— REQUIRED ACTION —
Set down every entry exactly as given. Pictures are to be left out.

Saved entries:
══════════════════════════════
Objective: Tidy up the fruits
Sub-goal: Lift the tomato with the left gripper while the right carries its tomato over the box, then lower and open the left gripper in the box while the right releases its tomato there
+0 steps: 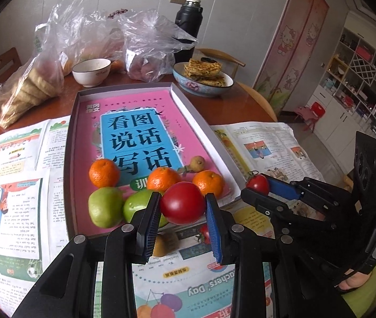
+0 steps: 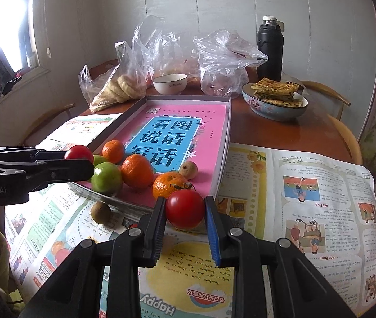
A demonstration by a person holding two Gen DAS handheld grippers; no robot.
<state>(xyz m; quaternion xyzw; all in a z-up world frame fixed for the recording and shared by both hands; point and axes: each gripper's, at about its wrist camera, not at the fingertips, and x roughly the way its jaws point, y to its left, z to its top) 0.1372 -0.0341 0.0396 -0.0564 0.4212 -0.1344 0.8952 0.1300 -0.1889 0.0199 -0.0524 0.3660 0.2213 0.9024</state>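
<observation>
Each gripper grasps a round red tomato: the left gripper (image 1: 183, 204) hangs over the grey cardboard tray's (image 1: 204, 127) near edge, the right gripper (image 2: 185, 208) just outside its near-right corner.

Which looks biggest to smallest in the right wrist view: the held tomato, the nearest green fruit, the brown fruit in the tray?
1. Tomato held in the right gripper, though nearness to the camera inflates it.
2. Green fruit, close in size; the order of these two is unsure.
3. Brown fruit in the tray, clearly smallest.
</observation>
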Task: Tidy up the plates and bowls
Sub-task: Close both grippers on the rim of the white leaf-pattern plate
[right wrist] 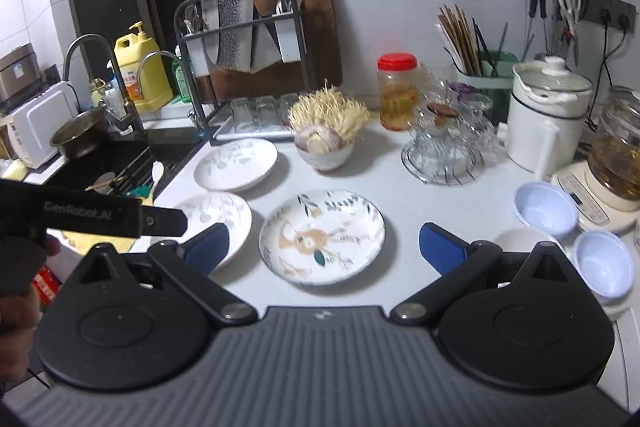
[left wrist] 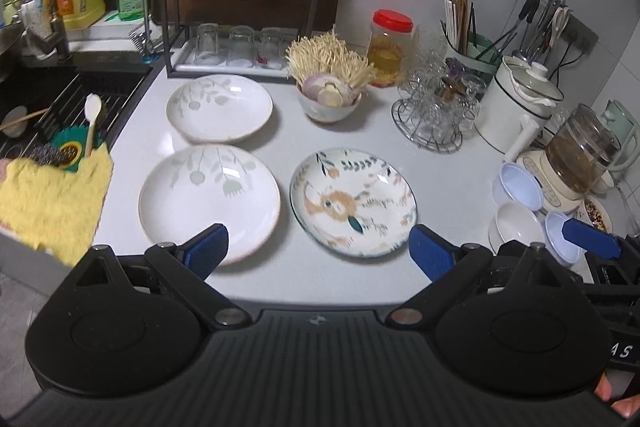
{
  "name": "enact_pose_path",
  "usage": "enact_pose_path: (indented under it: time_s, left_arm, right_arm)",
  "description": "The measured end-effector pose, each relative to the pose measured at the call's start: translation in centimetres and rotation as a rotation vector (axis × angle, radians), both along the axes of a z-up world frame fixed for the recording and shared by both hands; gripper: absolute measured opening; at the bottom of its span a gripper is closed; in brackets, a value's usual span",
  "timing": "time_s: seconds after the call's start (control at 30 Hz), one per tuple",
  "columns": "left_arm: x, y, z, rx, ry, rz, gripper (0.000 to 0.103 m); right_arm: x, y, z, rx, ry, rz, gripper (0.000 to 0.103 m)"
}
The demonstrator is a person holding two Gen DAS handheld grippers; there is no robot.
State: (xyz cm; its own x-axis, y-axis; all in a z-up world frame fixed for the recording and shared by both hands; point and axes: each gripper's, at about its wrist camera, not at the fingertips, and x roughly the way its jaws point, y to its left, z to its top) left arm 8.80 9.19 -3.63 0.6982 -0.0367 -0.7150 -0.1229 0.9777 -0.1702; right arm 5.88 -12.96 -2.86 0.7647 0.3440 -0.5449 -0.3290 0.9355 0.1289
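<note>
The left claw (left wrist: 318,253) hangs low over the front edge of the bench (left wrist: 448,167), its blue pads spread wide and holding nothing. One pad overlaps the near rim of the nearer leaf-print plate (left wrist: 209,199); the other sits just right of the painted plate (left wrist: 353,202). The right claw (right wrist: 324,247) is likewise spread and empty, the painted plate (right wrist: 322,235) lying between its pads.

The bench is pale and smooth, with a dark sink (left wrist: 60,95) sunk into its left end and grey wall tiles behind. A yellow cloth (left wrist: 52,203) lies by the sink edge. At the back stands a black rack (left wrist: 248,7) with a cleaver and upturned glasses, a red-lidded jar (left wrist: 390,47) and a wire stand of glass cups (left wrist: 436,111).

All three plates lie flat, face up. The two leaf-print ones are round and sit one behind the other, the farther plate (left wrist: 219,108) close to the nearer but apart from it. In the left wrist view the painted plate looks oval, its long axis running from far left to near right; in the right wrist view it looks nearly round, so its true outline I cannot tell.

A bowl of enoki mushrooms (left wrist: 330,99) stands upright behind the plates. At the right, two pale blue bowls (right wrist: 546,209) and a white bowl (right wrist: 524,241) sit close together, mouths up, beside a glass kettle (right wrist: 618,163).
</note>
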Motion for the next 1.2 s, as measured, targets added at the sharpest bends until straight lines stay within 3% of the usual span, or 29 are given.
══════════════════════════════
— OUTPUT OF THE TASK —
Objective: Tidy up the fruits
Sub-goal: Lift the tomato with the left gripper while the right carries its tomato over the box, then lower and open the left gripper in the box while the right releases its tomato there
+0 steps: 
+0 steps: 
A demonstration by a person holding two Gen DAS handheld grippers; no robot.
<state>(xyz m; quaternion xyzw; all in a z-up world frame fixed for the recording and shared by both hands; point and axes: each gripper's, at about its wrist camera, not at the fingertips, and x roughly the way its jaws point, y to its left, z to its top) 0.1372 -0.0341 0.0396 -0.0564 0.4212 -0.1344 0.8952 0.1300 -0.1889 0.0199 -0.0524 0.3660 0.2213 0.9024</state>
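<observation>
Each gripper grasps a round red tomato: the left gripper (image 1: 183, 204) hangs over the grey cardboard tray's (image 1: 204, 127) near edge, the right gripper (image 2: 185, 208) just outside its near-right corner.

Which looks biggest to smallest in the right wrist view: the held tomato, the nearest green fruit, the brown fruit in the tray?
1. Tomato held in the right gripper, though nearness to the camera inflates it.
2. Green fruit, close in size; the order of these two is unsure.
3. Brown fruit in the tray, clearly smallest.
</observation>
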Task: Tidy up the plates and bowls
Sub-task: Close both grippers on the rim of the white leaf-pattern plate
[right wrist] 
[left wrist] 
{
  "name": "enact_pose_path",
  "usage": "enact_pose_path: (indented under it: time_s, left_arm, right_arm)",
  "description": "The measured end-effector pose, each relative to the pose measured at the call's start: translation in centimetres and rotation as a rotation vector (axis × angle, radians), both along the axes of a z-up world frame fixed for the recording and shared by both hands; gripper: absolute measured opening; at the bottom of its span a gripper is closed; in brackets, a value's usual span",
  "timing": "time_s: seconds after the call's start (control at 30 Hz), one per tuple",
  "columns": "left_arm: x, y, z, rx, ry, rz, gripper (0.000 to 0.103 m); right_arm: x, y, z, rx, ry, rz, gripper (0.000 to 0.103 m)"
}
The demonstrator is a person holding two Gen DAS handheld grippers; there is no robot.
State: (xyz cm; its own x-axis, y-axis; all in a z-up world frame fixed for the recording and shared by both hands; point and axes: each gripper's, at about its wrist camera, not at the fingertips, and x roughly the way its jaws point, y to its left, z to its top) left arm 8.80 9.19 -3.63 0.6982 -0.0367 -0.7150 -0.1229 0.9777 -0.1702; right arm 5.88 -12.96 -2.86 0.7647 0.3440 -0.5449 -0.3290 0.9355 0.1289
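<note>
The left claw (left wrist: 318,253) hangs low over the front edge of the bench (left wrist: 448,167), its blue pads spread wide and holding nothing. One pad overlaps the near rim of the nearer leaf-print plate (left wrist: 209,199); the other sits just right of the painted plate (left wrist: 353,202). The right claw (right wrist: 324,247) is likewise spread and empty, the painted plate (right wrist: 322,235) lying between its pads.

The bench is pale and smooth, with a dark sink (left wrist: 60,95) sunk into its left end and grey wall tiles behind. A yellow cloth (left wrist: 52,203) lies by the sink edge. At the back stands a black rack (left wrist: 248,7) with a cleaver and upturned glasses, a red-lidded jar (left wrist: 390,47) and a wire stand of glass cups (left wrist: 436,111).

All three plates lie flat, face up. The two leaf-print ones are round and sit one behind the other, the farther plate (left wrist: 219,108) close to the nearer but apart from it. In the left wrist view the painted plate looks oval, its long axis running from far left to near right; in the right wrist view it looks nearly round, so its true outline I cannot tell.

A bowl of enoki mushrooms (left wrist: 330,99) stands upright behind the plates. At the right, two pale blue bowls (right wrist: 546,209) and a white bowl (right wrist: 524,241) sit close together, mouths up, beside a glass kettle (right wrist: 618,163).
</note>
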Motion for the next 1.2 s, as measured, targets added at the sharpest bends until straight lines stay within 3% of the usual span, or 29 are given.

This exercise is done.